Robert is referring to the technology of execution, the gibbet and halter, as a kind of mechanical horse and bridle that will bring the condemned on a final journey. This was a familiar conceit and had been used at the close of the dramatic life of Sir Thomas More by Shakespeare and others for the same company, the Chamberlain's/King's men's. Led to his scaffold, More reflects "I am now on a far voyage, and this strange wooden horse must bear me thither" (Sir Thomas More 17.62-3). At the ends of these plays, then, the horse is reduced to a mere instrument of human agency, albeit with a hint of the divine. But in the midst of The Witches of Lancashire, the witches' transformations of humans into beasts and back again, initiated to disrupt a hunt out of mere malice, become the means by which the miserable plight of animals, especially horses, is exposed to audience sympathy.
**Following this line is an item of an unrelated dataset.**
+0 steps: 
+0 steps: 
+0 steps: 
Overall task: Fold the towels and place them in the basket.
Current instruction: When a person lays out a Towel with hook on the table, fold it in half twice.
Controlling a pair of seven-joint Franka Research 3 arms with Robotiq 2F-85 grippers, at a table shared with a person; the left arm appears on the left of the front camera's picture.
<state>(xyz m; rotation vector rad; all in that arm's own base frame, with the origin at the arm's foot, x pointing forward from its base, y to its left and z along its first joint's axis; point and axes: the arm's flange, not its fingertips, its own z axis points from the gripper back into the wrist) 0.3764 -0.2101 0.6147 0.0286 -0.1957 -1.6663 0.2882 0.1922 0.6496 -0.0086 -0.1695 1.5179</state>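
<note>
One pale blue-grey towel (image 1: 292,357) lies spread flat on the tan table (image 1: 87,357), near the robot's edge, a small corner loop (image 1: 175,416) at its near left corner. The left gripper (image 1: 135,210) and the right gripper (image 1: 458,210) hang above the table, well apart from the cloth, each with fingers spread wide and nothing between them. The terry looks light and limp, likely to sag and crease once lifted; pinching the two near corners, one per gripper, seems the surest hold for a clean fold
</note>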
    These transformations form the central part of an eyewitness account of the play in its first performances. On 16 August 1634 Nathaniel Tomkyns wrote a business letter to his acquaintance Sir Robert Phelips, and to lighten the tone at the end Tomkyns turned to some "merriment" that he thought might interest Phelips. In London, he wrote, "hath been lately a new comedy at the Globe called The Witches of Lancashire, acted by reason of the great concourse of people three days together". The success of the play Tomkyns attributed to its spectacular staging effects, being

the transforming of men and women into the shapes of several creatures and especially of horses by putting an enchanted bridle into their mouths, their posting to and from places far distant in an incredible short time, the cutting off a witch (= gentlewoman's) hand in the form of a cat by a soldier turned miller, known to her husband by a ring thereon (the only tragical part of the story), the representing of wrong and putative fathers in the shape of mean persons to gentlemen by way of derision, the tying of a knot at a marriage (after the French manner) to cease masculine ability, and the conveying away of the good cheer and bringing in a mock feast of bones and stones instead thereof and the filling of pies with living birds and young cats etcetera. (Brome & Heywood 2002, 163)
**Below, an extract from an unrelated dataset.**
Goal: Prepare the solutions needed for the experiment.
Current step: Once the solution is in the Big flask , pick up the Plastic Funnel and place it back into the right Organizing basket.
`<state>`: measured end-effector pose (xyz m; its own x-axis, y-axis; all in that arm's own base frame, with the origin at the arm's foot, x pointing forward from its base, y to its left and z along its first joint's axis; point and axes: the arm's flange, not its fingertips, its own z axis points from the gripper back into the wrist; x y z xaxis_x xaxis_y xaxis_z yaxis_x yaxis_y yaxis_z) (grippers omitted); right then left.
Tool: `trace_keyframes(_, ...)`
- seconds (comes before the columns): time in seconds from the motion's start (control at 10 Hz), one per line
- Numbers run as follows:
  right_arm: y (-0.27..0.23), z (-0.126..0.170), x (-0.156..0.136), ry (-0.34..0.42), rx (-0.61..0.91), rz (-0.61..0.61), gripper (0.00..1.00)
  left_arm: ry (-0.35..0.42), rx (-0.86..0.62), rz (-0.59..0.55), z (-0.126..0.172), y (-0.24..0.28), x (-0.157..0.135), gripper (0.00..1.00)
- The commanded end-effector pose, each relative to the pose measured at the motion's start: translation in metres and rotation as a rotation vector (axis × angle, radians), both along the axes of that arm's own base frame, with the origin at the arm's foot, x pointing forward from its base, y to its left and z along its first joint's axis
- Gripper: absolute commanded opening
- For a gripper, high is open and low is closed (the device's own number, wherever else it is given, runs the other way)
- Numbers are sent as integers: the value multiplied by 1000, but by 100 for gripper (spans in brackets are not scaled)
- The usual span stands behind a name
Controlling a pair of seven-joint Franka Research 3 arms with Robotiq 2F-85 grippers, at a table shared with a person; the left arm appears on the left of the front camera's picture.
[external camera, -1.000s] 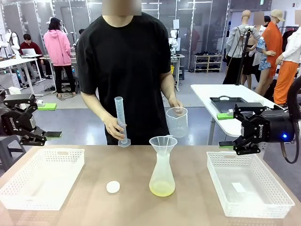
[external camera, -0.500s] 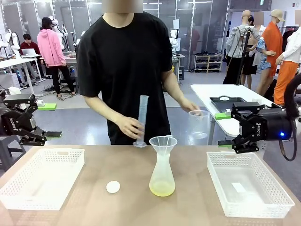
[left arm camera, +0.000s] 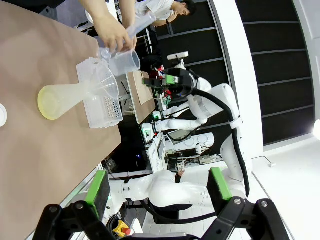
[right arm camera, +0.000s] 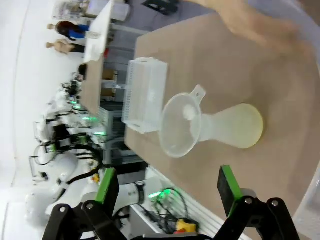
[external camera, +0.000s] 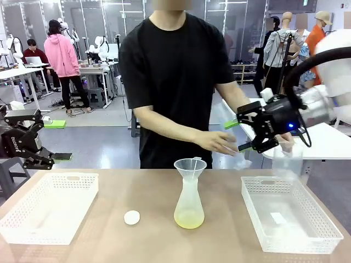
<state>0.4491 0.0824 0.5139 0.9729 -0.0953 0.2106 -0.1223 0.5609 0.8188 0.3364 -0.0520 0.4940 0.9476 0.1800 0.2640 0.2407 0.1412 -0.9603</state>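
The conical flask [external camera: 188,207] with pale yellow solution in its bottom stands mid-table, a clear funnel [external camera: 190,166] in its neck. Its round white stopper [external camera: 131,217] lies on the table to the left. In the wrist views the flask [left arm camera: 60,97] [right arm camera: 235,125] lies sideways in the picture. My left gripper [external camera: 57,141] [left arm camera: 157,185] hangs open above the left basket's far edge. My right gripper [external camera: 238,136] [right arm camera: 167,186] is open in the air beside the person's hand [external camera: 219,143], which holds a blurred cylinder. The beaker [external camera: 288,160] is blurred behind it.
White mesh baskets sit left [external camera: 49,205] and right [external camera: 290,216] on the brown table. The person stands at the far edge, leaning toward the right basket. From the left wrist I see the hand [left arm camera: 112,32] with cylinder and beaker [left arm camera: 124,61] above the funnel [left arm camera: 102,82].
My right arm has swung up and left, toward the person's hands. The person has shifted right, carrying the cylinder and beaker. My left arm has not moved.
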Motion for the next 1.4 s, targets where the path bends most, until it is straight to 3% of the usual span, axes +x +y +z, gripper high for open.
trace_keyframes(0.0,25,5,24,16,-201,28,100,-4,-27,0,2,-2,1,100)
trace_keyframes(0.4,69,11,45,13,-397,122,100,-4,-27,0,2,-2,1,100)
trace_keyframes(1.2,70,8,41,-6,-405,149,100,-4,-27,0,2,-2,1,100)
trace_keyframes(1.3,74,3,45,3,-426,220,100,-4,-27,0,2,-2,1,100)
 This spectacle must form part of the explanation for the play's extraordinary popularity, shown by its being played on three successive days whereas the theatre's repertory system would normally present a new play each day. The most celebrated continuous run of this kind was the enormously popular and controversial A Game at Chess by Middleton, shown for 9 consecutive days before being suppressed (Middleton 2007, 1776).
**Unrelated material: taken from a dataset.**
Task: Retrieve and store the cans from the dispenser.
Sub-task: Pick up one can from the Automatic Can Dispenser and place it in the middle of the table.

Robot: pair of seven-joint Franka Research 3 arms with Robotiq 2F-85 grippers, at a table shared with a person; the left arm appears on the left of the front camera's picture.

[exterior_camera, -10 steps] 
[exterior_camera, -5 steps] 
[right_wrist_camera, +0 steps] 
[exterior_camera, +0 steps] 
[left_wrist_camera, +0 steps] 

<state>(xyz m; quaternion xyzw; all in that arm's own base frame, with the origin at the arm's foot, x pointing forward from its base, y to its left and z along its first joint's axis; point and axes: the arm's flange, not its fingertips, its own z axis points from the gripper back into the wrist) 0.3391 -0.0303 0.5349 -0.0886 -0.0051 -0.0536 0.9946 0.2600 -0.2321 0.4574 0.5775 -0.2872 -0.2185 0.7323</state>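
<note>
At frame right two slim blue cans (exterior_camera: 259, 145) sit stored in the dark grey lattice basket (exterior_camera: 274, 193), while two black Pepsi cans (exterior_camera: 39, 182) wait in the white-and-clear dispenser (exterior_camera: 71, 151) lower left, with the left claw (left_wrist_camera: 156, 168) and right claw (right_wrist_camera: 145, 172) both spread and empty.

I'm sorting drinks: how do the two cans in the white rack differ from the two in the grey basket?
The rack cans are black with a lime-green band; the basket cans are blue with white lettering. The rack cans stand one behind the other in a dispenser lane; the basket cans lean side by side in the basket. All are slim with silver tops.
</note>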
   Unlike most drama of the period, and much like Middleton's hit, The Witches of Lancashire was about contemporary, indeed ongoing, events: the apprehension, conviction, and summoning to London for sentencing of four women from Pendle Forest in Lancashire found guilty of witchcraft at the Lancaster assizes. While the Lancashire women languished in jail in London in the summer of 1634 the seasoned dramatists Heywood and Brome planned a play based on the case. Somehow they obtained transcripts of the witnesses' and defendants' depositions which were intended only for privy council use, and they drew upon these for journalistic details. When their play was nearly ready, the King's men successfully petitioned the lord chamberlain to prevent other companies performing witch plays, so preserving their 'scoop', and on 11, 12, or 13 August (we cannot be sure which), The Witches of Lancashire opened at the Globe (Berry 1984). For all its sympathy for animals, the play is markedly unsympathetic to the real (alleged) witches who at the time of the play's highly successful first run--it was revived two years later (Sotheby's 1989, 115)--were under threat of execution although the case against them was known to be flawed. The historical record of the accused women fades into obscurity. Although their accuser confessed to inventing his story, no pardon is recorded and the women were still in jail when they disappear from our view in 1637. Tomkyns's end is better recorded: on 5 July 1643 he was hanged for counter-parliamentary treason. That is, he died (appropriately enough, in the light of this play) for being a Cavalier.


1All quotations of Shakespeare are from Shakespeare 2005.